Digital Services & Streaming

Jointempest is an online-only retailer that sells modular, tool-free aluminum framing systems for building desks, racks, enclosures and motion rigs aimed at gamers, streamers and sim racers. Kits range from $149 for a basic single-monitor stand to $899 for a full triple-monitor cockpit, placing the brand in the mid-range between flat-pack MDF furniture and high-end welded steel rigs. All parts are sold direct through jointempest.com and ship from U.S. and EU warehouses. The brand’s core innovation is a wedge-lock extrusion that lets users snap-fit joints without T-nuts or brackets, cutting build time to under 30 minutes and allowing infinite re-configuration.

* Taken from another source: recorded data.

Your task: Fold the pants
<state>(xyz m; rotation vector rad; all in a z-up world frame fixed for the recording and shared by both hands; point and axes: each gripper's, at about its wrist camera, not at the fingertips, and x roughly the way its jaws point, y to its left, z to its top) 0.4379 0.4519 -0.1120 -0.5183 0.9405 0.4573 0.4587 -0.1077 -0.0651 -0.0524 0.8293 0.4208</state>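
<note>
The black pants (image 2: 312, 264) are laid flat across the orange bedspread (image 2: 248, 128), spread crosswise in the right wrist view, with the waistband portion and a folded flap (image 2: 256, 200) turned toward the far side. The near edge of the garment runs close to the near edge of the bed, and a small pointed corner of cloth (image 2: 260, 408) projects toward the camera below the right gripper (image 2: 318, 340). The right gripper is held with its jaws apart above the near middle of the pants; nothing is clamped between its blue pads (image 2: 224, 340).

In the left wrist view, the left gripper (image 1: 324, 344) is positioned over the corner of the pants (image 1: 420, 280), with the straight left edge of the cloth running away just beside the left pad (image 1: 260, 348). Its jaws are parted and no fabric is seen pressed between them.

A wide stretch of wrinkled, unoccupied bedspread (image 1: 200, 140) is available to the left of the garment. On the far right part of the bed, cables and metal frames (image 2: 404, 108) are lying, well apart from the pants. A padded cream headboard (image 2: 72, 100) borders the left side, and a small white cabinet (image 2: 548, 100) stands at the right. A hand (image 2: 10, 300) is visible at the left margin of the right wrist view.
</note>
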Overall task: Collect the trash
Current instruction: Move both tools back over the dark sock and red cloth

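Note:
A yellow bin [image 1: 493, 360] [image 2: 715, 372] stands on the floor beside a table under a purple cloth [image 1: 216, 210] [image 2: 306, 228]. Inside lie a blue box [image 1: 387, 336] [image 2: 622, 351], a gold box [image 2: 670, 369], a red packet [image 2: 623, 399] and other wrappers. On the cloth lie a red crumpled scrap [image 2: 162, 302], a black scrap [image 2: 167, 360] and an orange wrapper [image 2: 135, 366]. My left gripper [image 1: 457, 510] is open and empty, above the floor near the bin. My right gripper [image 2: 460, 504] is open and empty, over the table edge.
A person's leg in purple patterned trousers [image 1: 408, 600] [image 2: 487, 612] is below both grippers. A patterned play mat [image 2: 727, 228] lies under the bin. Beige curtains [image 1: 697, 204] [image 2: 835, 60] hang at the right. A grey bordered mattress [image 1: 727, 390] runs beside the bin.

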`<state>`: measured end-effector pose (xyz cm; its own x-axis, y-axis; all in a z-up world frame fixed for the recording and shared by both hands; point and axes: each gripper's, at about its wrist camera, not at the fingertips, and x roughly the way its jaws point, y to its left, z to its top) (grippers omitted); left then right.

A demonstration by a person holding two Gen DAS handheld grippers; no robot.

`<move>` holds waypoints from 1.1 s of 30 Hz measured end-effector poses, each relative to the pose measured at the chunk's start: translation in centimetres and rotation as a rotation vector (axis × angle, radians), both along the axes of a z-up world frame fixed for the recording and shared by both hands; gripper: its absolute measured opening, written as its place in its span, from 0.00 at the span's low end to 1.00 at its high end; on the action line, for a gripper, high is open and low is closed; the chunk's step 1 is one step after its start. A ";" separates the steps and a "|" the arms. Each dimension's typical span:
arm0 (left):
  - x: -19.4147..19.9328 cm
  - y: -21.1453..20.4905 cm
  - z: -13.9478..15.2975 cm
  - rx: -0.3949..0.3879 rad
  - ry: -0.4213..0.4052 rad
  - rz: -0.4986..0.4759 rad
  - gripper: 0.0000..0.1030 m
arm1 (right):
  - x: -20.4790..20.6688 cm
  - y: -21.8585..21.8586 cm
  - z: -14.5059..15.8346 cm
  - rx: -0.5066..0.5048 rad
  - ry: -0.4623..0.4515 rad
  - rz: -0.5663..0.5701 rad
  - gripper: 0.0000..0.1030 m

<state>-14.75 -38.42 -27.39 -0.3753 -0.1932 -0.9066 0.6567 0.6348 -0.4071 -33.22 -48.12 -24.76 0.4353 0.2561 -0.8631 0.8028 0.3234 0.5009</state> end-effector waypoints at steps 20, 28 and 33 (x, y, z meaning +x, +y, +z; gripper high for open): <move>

Black-anodized rails, laser-etched reference numbers and captive cable channels give builds a clean, studio-grade look that photographs well for stream backdrops. Their best-known product is the “Tempest Rig S1,” a foldable sim chassis that collapses to 7 in. depth for apartment storage. Customers are 18-35-year-old PC gamers and content creators who rent or dorm and need furniture that can move and evolve with upgrades. They value speed of assembly, future-proof expandability and an industrial aesthetic that signals serious setup without the bulk or price of welded rigs. Jointempest competes with flat-pack MDF cockpit brands on price and with welded-steel sim manufacturers on modularity, offering metal rigidity at IKEA-like convenience. Its wedge-lock patent, collapsible designs and direct-to-consumer logistics let it undercut traditional metal rig pricing while still promising lifetime reusability.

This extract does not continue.